== Segment start ==

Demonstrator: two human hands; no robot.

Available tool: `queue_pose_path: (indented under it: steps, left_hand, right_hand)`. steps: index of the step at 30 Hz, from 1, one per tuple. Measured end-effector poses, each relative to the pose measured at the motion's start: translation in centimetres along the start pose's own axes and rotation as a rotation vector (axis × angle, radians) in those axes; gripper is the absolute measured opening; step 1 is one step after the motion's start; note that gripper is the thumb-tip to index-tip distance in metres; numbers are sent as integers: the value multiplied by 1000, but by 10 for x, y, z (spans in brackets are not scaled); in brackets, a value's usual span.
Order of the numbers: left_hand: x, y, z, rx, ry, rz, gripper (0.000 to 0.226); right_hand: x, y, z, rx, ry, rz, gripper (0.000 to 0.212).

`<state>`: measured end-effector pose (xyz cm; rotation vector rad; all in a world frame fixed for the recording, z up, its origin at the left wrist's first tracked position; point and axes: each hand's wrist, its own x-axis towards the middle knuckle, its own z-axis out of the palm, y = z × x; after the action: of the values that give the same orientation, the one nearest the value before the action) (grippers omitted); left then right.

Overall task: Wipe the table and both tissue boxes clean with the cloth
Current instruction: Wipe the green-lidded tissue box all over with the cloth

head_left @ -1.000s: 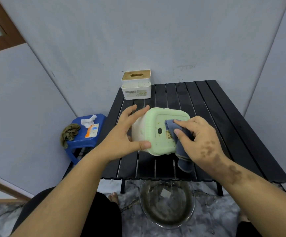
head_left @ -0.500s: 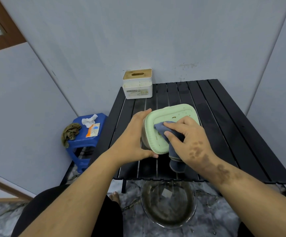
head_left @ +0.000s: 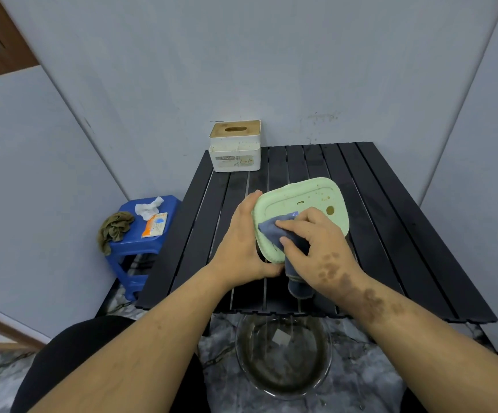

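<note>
The white tissue box at the far left corner of the black slatted counter carries a grey label strip that seems to read "TISSUE", though the rest is too small to make out. It stands upright with its wooden slotted lid facing up. The orange packet on the blue stool has printing too blurred to read.

Near the middle of the counter, the green tissue box is tipped so its underside faces the camera, its long axis running from lower left to upper right. The left hand grips its left edge, fingers curled behind and thumb along the near rim. The right hand presses the blue cloth against the box's underside, fingertips bent and pinching the fabric, whose tail hangs below the palm. Both forearms reach in from the lower corners.

A glass bowl of murky water sits on the floor under the counter's near edge.
</note>
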<state>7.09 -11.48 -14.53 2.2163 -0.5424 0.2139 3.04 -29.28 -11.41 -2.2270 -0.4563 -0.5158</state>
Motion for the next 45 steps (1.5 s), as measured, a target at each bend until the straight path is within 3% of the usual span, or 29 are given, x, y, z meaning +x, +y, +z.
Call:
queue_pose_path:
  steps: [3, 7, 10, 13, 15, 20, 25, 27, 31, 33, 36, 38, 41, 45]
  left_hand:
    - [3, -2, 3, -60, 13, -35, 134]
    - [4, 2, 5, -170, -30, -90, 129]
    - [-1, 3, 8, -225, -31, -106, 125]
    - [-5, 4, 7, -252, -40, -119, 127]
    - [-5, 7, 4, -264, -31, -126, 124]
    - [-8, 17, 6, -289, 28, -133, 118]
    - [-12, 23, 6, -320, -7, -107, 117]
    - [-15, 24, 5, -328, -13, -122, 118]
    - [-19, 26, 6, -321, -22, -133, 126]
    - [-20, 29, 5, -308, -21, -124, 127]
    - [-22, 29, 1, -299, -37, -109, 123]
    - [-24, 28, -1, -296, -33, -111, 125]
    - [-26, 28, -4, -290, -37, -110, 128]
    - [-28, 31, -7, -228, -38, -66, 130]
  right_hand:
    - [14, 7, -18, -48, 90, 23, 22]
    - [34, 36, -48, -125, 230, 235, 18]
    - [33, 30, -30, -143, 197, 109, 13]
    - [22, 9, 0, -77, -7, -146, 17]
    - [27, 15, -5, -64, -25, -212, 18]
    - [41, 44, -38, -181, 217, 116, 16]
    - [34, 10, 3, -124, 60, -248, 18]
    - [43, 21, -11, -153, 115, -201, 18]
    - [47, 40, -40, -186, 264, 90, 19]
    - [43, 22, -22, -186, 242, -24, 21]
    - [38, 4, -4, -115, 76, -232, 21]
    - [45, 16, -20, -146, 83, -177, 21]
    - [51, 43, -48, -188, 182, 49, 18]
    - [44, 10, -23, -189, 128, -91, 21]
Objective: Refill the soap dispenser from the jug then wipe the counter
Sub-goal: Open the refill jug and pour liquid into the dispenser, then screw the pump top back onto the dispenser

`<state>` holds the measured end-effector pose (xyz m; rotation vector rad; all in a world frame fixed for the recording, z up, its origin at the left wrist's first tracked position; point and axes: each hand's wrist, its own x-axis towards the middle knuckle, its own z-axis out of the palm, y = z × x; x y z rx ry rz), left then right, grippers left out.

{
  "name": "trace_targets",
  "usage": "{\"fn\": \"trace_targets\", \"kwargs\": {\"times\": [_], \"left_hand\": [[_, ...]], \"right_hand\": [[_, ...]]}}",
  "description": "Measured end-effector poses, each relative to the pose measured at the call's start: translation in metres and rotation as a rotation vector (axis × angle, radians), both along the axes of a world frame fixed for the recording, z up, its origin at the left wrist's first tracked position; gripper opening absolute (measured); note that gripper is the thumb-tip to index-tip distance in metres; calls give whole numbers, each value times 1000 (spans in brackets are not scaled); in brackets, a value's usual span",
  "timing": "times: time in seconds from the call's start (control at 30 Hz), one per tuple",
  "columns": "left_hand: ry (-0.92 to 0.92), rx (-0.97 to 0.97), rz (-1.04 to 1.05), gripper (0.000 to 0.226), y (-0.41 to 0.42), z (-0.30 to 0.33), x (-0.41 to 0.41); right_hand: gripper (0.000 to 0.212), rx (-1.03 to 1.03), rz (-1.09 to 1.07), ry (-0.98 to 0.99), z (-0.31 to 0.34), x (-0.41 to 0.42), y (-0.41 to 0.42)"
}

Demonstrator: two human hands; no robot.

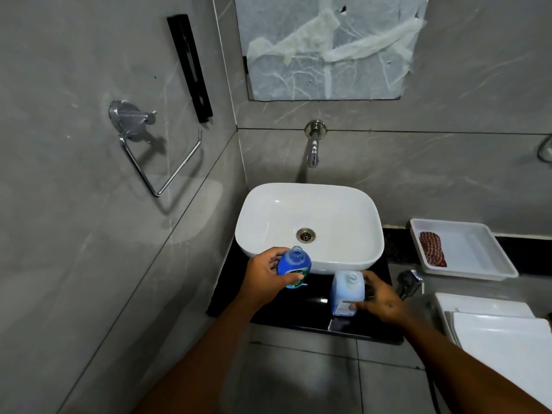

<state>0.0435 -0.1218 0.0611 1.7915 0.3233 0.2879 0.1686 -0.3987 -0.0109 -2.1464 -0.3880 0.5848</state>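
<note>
My left hand [265,273] grips a small blue soap dispenser bottle [294,264] with its pump off and its neck open, held upright just above the black counter [316,321], in front of the basin. My right hand [379,297] wraps the right side of a pale blue square jug [348,291], also uncapped, which stands on the counter. The two bottles are a short gap apart. A folded red-and-white checked cloth [432,248] lies in the white tray [478,264] to the right.
A white vessel basin [309,225] sits on the counter under a wall tap [313,147]. Grey tiled walls close in at left and behind. A chrome holder [155,150] hangs on the left wall. A white toilet lid [504,339] and a chrome spray fitting [409,282] are at right.
</note>
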Motion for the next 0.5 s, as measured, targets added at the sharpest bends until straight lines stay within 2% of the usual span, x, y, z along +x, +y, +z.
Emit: {"fn": "trace_targets", "kwargs": {"times": [0.13, 0.17, 0.2, 0.27, 0.37, 0.43, 0.5], "left_hand": [[23, 16, 5, 50, 8, -2, -6], [31, 24, 10, 49, 12, -4, -9], [37, 28, 18, 50, 16, -7, -12], [48, 47, 47, 53, 23, -12, -22], [59, 58, 101, 55, 30, -20, -40], [76, 29, 152, 54, 34, -27, -55], [97, -3, 201, 52, 37, -32, -70]], "right_hand": [[113, -205, 130, 0, 27, 14, 8], [115, -285, 169, -40, 39, 19, 11], [110, -358, 200, -111, 50, 23, 16], [87, -400, 194, -283, 72, 27, 31], [47, -241, 184, -458, 89, 24, 74], [32, -138, 264, -450, 84, 17, 116], [24, -153, 357, -391, 71, 6, 158]]}}
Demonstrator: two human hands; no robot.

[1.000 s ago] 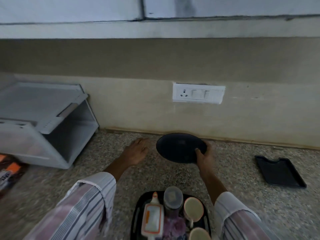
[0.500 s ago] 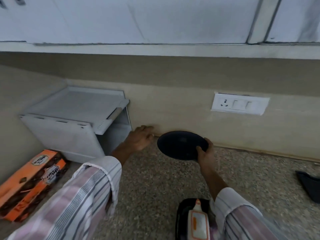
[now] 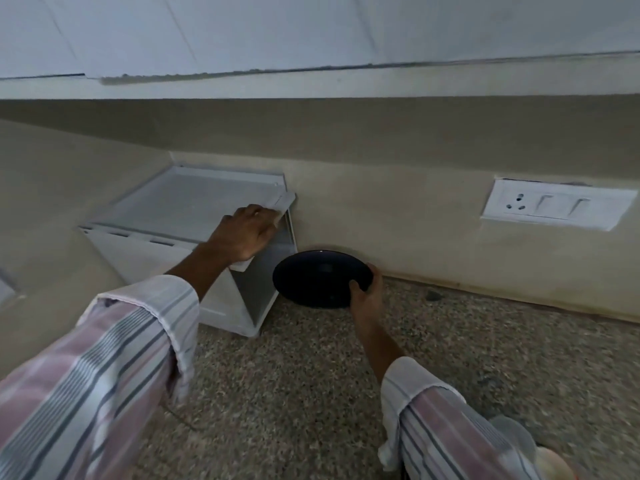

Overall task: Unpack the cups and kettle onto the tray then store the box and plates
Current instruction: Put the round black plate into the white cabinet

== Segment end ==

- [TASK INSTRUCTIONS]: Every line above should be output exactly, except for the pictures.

- [SOLUTION BELOW]:
Demonstrator: two human hands; no robot.

Available tool: `queue_pose_path: (indented under it: steps, left_hand, right_hand)`. steps: index of the step at 30 Hz, from 1, one per tuple. Measured end-effector poses, each relative to the pose measured at the motion's start: translation in centimetres along the start pose's own axes and rotation as a rotation vector (axis × angle, radians) in those axes; gripper is the absolute measured opening; step 1 is one step after the motion's start; note that gripper is the thumb-tip to index-tip distance in metres; numbers are sent as integers: the value multiplied by 1000, but by 10 for x, y, z (spans in brackets are not scaled); in brackets, a value's usual span.
Order of the numbers: left_hand: x, y, z, rx, ry, rz, gripper (0.000 to 0.226); right_hand: x, y, z, rx, ry, rz, gripper (0.000 to 0.212).

`<state>`: measured end-effector pose (xyz cm; rotation vector rad; all in a world frame fixed for the recording, z up, its origin at the left wrist's first tracked position; point and axes: each hand's wrist, its own x-axis towards the middle knuckle, its own z-axis out of the palm, y = z × x; after the action: of the values that give the same orientation, the one nearest the value before the action) (grippers omitted); left then right.

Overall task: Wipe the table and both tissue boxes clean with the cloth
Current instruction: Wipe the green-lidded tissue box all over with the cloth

head_left @ -1.000s: 
head_left @ -0.500s: 
head_left @ +0.000s: 

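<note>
The white tissue box at the far left corner of the black slatted counter carries a grey label strip that seems to read "TISSUE", though the rest is too small to make out. It stands upright with its wooden slotted lid facing up. The orange packet on the blue stool has printing too blurred to read.

Near the middle of the counter, the green tissue box is tipped so its underside faces the camera, its long axis running from lower left to upper right. The left hand grips its left edge, fingers curled behind and thumb along the near rim. The right hand presses the blue cloth against the box's underside, fingertips bent and pinching the fabric, whose tail hangs below the palm. Both forearms reach in from the lower corners.

A glass bowl of murky water sits on the floor under the counter's near edge.
</note>
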<state>7.09 -11.48 -14.53 2.2163 -0.5424 0.2139 3.04 -29.28 -11.41 -2.2270 -0.4563 -0.5158</state>
Motion for the next 45 steps (1.5 s), as measured, a target at each bend until the straight path is within 3% of the usual span, or 29 are given, x, y, z meaning +x, +y, +z.
Call:
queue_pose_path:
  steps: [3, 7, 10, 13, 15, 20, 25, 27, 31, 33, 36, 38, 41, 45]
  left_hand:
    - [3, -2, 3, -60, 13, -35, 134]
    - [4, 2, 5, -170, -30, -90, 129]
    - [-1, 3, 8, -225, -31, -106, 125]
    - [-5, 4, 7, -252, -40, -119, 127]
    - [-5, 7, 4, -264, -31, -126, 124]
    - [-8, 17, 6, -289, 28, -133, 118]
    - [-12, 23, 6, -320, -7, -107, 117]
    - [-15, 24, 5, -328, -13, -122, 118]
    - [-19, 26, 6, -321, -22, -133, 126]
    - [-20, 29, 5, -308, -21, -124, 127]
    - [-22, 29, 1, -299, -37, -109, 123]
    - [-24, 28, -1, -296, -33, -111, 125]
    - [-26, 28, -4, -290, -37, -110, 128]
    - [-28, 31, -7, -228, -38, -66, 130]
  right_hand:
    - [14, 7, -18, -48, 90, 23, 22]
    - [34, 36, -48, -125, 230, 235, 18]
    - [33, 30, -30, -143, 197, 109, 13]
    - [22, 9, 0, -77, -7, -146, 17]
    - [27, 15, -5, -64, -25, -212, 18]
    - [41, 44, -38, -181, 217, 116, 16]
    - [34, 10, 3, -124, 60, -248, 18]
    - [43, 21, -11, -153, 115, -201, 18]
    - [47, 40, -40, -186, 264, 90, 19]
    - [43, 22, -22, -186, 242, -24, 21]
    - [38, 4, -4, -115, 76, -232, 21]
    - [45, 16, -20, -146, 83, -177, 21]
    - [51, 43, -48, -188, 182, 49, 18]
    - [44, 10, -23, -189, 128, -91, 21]
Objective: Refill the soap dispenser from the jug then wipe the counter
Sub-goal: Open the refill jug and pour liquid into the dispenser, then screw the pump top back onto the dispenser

`<state>` holds the measured end-effector pose (xyz m; rotation vector rad; all in a world frame fixed for the recording, z up, its origin at the left wrist's first tracked position; point and axes: each hand's wrist, its own x-axis towards the middle knuckle, its own z-axis out of the palm, y = z × x; x y z rx ry rz), left then right, grippers left out.

{
  "name": "trace_targets",
  "usage": "{\"fn\": \"trace_targets\", \"kwargs\": {\"times\": [_], \"left_hand\": [[_, ...]], \"right_hand\": [[_, ...]]}}",
  "description": "Measured end-effector poses, each relative to the pose measured at the call's start: translation in metres and rotation as a rotation vector (axis × angle, radians), both along the axes of a world frame fixed for the recording, z up, its origin at the left wrist's first tracked position; gripper opening absolute (measured); note that gripper is the thumb-tip to index-tip distance in metres; calls give whole numbers, each value times 1000 (spans in brackets are not scaled); in brackets, a value's usual span",
  "timing": "times: time in seconds from the call's start (control at 30 Hz), one per tuple",
  "columns": "left_hand: ry (-0.92 to 0.92), rx (-0.97 to 0.97), rz (-1.04 to 1.05), gripper (0.000 to 0.226), y (-0.41 to 0.42), z (-0.30 to 0.33), x (-0.41 to 0.41); right_hand: gripper (0.000 to 0.212), rx (-1.03 to 1.03), rz (-1.09 to 1.07), ry (-0.98 to 0.99), z (-0.31 to 0.34), x (-0.41 to 0.42), y (-0.41 to 0.42)"
}

Demonstrator: two human hands; no robot.


<state>0.0435 -0.1218 0.0611 1.7915 0.3233 0.2879 0.1686 -0.3987 -0.0109 -2.1464 -0.3880 0.5848</state>
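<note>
My left hand [265,273] grips a small blue soap dispenser bottle [294,264] with its pump off and its neck open, held upright just above the black counter [316,321], in front of the basin. My right hand [379,297] wraps the right side of a pale blue square jug [348,291], also uncapped, which stands on the counter. The two bottles are a short gap apart. A folded red-and-white checked cloth [432,248] lies in the white tray [478,264] to the right.
A white vessel basin [309,225] sits on the counter under a wall tap [313,147]. Grey tiled walls close in at left and behind. A chrome holder [155,150] hangs on the left wall. A white toilet lid [504,339] and a chrome spray fitting [409,282] are at right.
</note>
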Motion for the next 0.5 s, as measured, targets added at the sharpest bends until straight lines stay within 2% of the usual span, x, y, z along +x, +y, +z.
Emit: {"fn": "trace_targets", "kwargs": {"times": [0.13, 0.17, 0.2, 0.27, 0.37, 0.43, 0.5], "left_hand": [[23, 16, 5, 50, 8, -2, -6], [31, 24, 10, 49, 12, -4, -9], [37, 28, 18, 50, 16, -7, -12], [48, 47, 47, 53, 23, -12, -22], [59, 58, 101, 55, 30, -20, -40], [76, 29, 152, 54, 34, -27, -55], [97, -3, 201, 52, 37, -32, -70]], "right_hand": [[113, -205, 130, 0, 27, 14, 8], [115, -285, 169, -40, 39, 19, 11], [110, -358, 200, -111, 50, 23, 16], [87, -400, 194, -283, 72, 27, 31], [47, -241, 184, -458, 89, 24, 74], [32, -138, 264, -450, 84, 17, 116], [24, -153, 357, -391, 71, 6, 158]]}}
Demonstrator: two human hands; no robot.

[1.000 s ago] 
[0.500 s ago] 
[now] 

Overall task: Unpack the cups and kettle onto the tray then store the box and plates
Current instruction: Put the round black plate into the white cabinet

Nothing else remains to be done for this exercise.